- _Work required_: One range is to be output from the listing below, exactly as written: the line with "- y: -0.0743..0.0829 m" to the line with "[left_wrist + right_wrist", both kept.

- _Dataset section_:
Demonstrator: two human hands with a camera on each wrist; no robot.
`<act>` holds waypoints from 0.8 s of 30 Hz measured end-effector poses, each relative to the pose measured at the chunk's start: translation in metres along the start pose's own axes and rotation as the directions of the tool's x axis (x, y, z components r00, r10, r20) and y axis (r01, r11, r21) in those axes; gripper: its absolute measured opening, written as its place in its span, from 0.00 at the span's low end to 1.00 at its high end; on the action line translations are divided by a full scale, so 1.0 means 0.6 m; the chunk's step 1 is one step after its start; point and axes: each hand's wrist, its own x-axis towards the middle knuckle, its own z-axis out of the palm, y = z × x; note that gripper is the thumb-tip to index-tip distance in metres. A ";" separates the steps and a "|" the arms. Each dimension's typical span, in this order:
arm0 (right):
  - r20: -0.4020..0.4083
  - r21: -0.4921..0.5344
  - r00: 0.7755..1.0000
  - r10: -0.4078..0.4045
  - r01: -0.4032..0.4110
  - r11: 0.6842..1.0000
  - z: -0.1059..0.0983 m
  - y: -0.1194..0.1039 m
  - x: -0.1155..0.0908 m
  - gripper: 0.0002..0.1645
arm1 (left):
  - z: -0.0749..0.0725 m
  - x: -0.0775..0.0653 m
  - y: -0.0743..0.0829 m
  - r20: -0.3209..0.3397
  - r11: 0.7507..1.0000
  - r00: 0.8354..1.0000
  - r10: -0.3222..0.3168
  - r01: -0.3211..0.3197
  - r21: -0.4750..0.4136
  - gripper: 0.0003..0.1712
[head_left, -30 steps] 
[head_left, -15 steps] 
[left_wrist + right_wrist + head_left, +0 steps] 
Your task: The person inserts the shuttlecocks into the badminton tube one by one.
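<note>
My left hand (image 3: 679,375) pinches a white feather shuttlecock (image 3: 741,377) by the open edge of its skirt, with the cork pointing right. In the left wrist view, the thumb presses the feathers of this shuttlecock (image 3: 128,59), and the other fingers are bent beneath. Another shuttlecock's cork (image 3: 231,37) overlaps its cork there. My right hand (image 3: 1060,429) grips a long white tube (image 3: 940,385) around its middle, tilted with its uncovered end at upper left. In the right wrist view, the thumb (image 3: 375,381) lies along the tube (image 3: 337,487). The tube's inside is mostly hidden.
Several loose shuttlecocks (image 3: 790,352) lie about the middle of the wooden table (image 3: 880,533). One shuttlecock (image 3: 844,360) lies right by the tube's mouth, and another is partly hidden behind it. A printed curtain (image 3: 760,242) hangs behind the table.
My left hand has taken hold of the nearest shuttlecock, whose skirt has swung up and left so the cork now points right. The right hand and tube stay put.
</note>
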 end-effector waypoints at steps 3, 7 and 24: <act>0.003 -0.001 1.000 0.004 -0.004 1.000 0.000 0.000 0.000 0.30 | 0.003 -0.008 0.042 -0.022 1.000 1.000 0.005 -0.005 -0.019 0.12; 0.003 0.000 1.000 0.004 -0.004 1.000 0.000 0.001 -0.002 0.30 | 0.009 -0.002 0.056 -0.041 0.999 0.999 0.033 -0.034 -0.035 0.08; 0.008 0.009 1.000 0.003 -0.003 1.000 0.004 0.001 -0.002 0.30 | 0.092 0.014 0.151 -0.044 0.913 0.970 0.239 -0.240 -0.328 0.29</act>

- _Output of the task_:
  - y: -0.0743..0.0829 m
  - r20: -0.3209..0.3397
  - r11: 0.7507..1.0000
  - r00: 0.8354..1.0000
  - r10: -0.3222..0.3168
  - r01: -0.3211..0.3197
  - r21: -0.4750..0.4136
  - gripper: 0.0003..0.1712
[head_left, -30 steps] 
[head_left, -15 steps] 
[left_wrist + right_wrist + head_left, +0 steps] 

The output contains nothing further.